O matrimónio» no Senhor, vocação de santidade
Como todos os baptizados, vós fostes, realmente, chamados à santidade, segundo o ensinamento da Igreja, solenemente reafirmado pelo Concílio (cfr. Lumen Gentium, n. 11). Mas deveis dirigir-vos a ela com o vosso modo próprio, na vossa e pela vossa vida de família (Ibid. n. 41). E a Igreja que no-lo ensina: « Os esposos, tornados capazes pela graça de levar uma vida santa» (Gaudium et Spes, n. 49 § 2) e de fazer o seu lar « como santuário familiar da Igreja» (Apostolicam Actuositatem, n. 11). Estes ensinamentos, cujo esquecimento é tão trágico para o nosso tempo, são-vos certamente familiares. Gostaríamos de meditar neles juntamente convosco, por alguns instantes, para reforçar ainda em vós, se for necessário, a vontade de viver generosamente a vossa vocação humana e cristã no matrimónio (cfr. Gaudium et Spes, nn. 1, 47-52), e de colaborar com o grande desígnio de amor de Deus no mundo, de se formar um povo « para o louvor da sua glória » (Ef 1, 14).
Ele os criou homem e mulher
Como a Sagrada Escritura nos ensina, o matrimónio, antes de ser um sacramento, é uma grande realidade terrestre: « Deus criou o homem à Sua imagem, criou-o à imagem de Deus; Ele os criou homem e mulher » (Gên 1, 27). É preciso recordar todos os dias esta primeira página da Bíblia, se quisermos compreender o que é, o que deve ser um casal humano, um lar. As análises psicológicas, as pesquisas psicanalíticas, os inquéritos sociológicos e as reflexões filosóficas poderão, sem dúvida, contribuir para dar esclarecimentos sobre a sexualidade e sobre o amor humano, mas cegar-nos-iam se transcurassem este ensinamento fundamental que nos foi dado desde a origem: a dualidade dos sexos foi querida por Deus, para que o homem e a mulher, juntos, fossem imagem de Deus, e, como Ele, nascente de vida: « crescei e multiplicai-vos, enchei e dominai a terra » (Gên 1, 28).

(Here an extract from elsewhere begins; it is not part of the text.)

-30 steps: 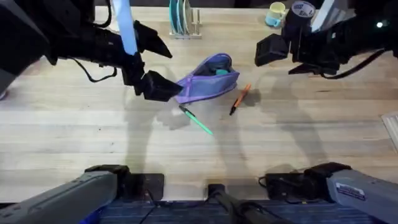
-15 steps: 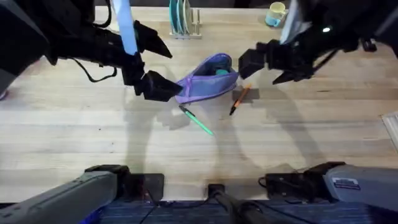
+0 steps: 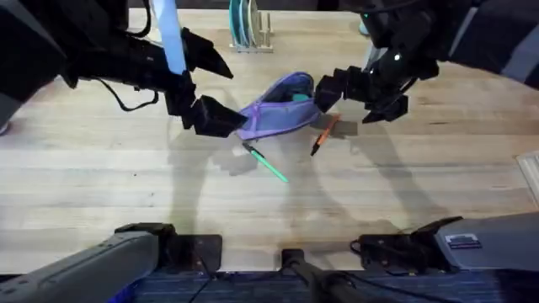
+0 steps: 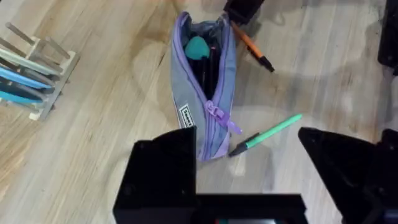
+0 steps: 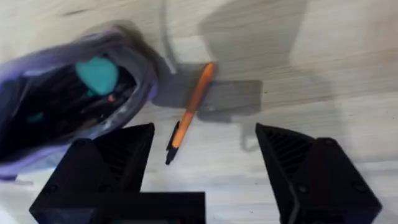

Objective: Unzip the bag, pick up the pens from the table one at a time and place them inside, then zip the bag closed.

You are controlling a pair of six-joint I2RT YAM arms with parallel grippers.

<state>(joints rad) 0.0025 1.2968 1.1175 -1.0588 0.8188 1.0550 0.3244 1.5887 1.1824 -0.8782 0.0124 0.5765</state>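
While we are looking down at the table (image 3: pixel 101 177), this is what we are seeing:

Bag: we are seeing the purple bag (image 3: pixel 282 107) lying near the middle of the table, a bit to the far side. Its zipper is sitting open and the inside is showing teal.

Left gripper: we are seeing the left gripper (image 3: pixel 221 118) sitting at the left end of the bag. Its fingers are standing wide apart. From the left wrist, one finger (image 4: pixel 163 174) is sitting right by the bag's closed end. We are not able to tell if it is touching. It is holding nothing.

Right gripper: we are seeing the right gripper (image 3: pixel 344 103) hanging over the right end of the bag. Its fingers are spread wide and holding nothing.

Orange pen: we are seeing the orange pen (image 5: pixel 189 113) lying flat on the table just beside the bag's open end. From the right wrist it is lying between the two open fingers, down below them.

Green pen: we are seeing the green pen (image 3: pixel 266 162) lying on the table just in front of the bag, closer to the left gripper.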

Uma leitura atenta dos Profetas, dos Livros Sapienciais e do Novo Testamento, mostra-nos, de resto, o significado desta realidade fundamental e ensina-nos a não a limitar ao desejo físico e à actividade genital, mas a descobrir nela o carácter complementar dos valores do homem e da mulher, a grandeza e as fraquezas do amor conjugal, a sua fecundidade e a sua abertura ao mistério do desígnio do amor de Deus.
Educação num clima erótico
Este ensinamento conserva ainda hoje todo o seu valor e imuniza-nos contra as tentações de um erotismo destruidor. Este fenómeno aberrante deveria, pelo menos, pôr-nos em guarda contra o perigo de uma civilização materialista, que pressente, obscuramente, neste domínio misterioso, como que o último refúgio de um valor sagrado. Saberemos nós arrancá-lo ao abuso da sensualidade? Saibamos pelo menos, perante uma expansão cinicamente levada a efeito por algumas indústrias ávidas, aniquilar os seus efeitos nefastos nos jovens. Sem obstáculos nem compressões, trata-se de favorecer uma educação que ajude a criança e o adolescente a tomarem consciência, progressivamente, da força dos impulsos que despertam neles, de os integrar na construção da sua personalidade, de dominar as suas forças ascendentes, para realizarem uma completa maturidade afectiva e também sexual, de se prepararem, assim, para o dom de si, num amor que lhes dará a sua verdadeira dimensão, de maneira exclusiva e definitiva.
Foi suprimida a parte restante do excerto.